To continue our series on AI for Ecommerce, let's now look at how we can maximize the revenue of an online store with a reinforcement learning algorithm called Thompson Sampling.

In this project we're going to assume the online store has many existing customers, and the goal of the AI is to get the maximum number of customers to subscribe to a premium plan, either yearly or monthly.

A real-world example of this would, of course, be Amazon Prime.

The reason we're going to use the Thompson Sampling reinforcement learning algorithm is because it is the most powerful algorithm for a specific type of problem called the multi-armed bandit problem.

This is a great algorithm to learn as the multi-armed bandit problem can be applied to many real-world business challenges.
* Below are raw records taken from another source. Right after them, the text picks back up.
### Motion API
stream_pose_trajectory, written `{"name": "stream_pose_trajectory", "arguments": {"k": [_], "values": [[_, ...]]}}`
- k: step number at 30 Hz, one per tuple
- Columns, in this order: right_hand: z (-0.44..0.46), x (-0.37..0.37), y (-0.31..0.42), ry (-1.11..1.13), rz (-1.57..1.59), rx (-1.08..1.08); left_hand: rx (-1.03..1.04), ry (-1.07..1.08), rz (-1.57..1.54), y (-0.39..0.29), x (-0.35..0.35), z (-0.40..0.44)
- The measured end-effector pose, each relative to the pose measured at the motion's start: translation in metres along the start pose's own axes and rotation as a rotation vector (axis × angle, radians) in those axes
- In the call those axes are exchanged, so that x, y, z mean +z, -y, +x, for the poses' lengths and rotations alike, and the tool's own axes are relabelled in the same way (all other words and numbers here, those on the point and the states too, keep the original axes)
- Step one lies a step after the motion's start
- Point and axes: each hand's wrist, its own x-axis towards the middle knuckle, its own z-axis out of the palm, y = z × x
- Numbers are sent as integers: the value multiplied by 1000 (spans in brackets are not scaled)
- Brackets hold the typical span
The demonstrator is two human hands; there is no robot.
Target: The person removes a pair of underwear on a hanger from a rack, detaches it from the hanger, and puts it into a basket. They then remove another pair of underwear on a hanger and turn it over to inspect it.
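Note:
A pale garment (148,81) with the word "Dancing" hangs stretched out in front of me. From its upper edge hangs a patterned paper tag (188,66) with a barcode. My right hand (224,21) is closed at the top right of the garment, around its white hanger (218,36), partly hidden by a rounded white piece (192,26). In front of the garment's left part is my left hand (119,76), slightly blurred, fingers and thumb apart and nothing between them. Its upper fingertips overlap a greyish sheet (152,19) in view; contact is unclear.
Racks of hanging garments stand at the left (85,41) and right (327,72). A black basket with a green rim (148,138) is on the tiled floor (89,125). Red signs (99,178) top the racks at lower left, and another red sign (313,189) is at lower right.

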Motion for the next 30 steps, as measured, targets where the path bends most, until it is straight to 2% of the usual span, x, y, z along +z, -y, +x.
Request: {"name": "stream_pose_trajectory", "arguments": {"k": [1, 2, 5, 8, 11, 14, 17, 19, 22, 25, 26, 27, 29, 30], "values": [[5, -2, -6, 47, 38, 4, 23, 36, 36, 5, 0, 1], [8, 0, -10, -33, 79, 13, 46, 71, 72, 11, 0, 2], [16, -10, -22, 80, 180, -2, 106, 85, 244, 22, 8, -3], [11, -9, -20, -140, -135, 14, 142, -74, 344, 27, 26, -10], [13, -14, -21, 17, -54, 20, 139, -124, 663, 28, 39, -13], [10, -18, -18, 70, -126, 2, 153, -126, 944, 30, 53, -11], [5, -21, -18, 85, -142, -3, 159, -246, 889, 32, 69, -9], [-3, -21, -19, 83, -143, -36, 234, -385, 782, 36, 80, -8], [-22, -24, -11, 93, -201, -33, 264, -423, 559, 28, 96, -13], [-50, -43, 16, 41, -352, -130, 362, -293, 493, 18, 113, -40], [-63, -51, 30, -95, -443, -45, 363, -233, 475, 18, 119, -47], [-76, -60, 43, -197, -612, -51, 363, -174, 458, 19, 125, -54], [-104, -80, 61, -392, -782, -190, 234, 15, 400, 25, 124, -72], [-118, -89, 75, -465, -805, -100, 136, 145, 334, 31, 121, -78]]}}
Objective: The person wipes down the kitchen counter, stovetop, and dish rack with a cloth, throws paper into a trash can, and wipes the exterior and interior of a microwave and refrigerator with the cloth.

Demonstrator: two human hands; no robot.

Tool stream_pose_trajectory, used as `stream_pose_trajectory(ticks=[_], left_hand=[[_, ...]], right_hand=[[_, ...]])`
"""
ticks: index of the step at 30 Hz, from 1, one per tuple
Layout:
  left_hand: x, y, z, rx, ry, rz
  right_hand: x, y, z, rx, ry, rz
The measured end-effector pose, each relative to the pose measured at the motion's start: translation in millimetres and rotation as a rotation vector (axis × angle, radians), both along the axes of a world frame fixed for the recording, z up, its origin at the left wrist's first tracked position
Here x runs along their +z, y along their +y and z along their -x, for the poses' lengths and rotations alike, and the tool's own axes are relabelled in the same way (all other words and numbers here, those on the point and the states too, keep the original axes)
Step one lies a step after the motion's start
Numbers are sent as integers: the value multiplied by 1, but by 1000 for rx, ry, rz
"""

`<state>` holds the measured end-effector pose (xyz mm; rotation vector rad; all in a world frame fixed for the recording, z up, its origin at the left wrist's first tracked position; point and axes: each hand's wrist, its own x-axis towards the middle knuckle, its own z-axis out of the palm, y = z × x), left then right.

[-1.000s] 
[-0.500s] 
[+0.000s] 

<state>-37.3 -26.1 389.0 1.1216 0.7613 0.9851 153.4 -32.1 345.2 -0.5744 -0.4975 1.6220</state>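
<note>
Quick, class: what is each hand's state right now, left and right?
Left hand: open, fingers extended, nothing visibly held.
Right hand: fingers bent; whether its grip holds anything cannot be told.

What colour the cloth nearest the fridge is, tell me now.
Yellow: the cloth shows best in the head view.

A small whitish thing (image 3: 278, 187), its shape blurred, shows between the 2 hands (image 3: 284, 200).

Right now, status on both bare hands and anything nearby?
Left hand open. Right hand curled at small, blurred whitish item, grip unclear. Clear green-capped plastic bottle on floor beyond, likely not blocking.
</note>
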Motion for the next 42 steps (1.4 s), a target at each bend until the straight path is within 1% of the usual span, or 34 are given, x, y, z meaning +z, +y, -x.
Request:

This article is based on notes from this course on AI for Business, and is organized as follows:

- Defining the Environment
- Intuition & Theory of Thompson Sampling
- Implementation in Python

Let's get started.

## 1. Defining the Environment

Before we get to the environment, let's first define the problem we're trying to solve.

#### Problem Definition

As mentioned, the problem we're trying to solve is a maximization problem where we're trying to get the maximum number of customers to join the company's premium plan.

In order to convert customers to the premium plan, let's assume the marketing team came up with 9 different strategies, each with 4 features.

Each of the features will be different for each strategy, but in general will include include:

- A sign-up form
- A package - this is the offer for the premium plan
- An ad - the ad could be an email, or on a platform like Facebook or Google
- A special deal - each time the customer is offered the premium plan we'll have a unique special deal to sell it, for example first 3 months free

Our goal with our Thompson Sampling algorithm is then to find which one of these 9 strategies performs the best in converting customers to the premium plan.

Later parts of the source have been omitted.